#### TRY IT
Search the listing below for the line containing "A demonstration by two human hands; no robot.". From there through the line containing "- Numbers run", transcribe every line exactly, both ends included.

#### SUPPLIED INFORMATION
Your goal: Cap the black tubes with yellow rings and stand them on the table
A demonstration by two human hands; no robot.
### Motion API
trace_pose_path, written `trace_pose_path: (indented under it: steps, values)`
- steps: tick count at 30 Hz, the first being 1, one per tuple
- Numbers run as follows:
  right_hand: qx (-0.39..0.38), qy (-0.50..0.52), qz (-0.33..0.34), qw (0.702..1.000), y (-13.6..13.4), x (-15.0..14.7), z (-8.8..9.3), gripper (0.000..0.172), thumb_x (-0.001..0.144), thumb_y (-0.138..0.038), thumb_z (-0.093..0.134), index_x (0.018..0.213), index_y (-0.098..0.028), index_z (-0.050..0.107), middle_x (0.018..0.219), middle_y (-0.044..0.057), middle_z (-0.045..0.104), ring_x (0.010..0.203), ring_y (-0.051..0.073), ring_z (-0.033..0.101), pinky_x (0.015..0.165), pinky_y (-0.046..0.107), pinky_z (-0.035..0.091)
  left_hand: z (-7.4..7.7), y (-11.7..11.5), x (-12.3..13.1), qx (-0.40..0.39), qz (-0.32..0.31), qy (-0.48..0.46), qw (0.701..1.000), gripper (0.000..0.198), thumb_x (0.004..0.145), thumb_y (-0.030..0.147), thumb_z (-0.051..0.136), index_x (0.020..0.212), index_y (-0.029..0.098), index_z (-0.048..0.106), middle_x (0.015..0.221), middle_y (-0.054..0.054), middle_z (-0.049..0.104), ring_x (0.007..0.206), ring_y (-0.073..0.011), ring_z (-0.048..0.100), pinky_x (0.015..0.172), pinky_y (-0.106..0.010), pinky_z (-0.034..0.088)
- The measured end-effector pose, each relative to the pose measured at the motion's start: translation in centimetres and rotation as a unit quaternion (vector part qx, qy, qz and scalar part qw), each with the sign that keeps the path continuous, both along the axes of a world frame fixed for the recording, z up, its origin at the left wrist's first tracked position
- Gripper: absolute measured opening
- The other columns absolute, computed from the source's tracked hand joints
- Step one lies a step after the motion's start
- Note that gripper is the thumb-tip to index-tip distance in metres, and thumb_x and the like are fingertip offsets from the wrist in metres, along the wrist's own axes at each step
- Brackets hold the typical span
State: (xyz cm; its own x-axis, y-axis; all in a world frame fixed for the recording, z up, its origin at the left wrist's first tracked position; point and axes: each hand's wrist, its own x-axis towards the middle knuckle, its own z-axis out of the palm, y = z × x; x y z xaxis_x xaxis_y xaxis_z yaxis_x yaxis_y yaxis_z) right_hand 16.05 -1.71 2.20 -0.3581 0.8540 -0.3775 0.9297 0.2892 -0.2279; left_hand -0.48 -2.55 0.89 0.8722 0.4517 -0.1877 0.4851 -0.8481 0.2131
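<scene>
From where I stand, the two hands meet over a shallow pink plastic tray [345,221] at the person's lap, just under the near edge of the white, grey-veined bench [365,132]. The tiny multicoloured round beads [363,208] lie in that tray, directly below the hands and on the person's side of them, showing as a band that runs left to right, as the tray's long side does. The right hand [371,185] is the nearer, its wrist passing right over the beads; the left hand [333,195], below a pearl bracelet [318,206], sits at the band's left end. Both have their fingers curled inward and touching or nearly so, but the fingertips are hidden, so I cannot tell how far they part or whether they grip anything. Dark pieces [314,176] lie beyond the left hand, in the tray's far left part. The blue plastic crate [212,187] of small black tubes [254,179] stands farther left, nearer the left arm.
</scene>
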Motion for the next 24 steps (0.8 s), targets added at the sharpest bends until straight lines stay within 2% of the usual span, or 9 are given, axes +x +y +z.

#### SOLUTION TO THIS TASK
A demonstration by two human hands; no robot.
### Motion API
trace_pose_path, written `trace_pose_path: (indented under it: steps, values)`
- steps: tick count at 30 Hz, the first being 1, one per tuple
- Numbers run as follows:

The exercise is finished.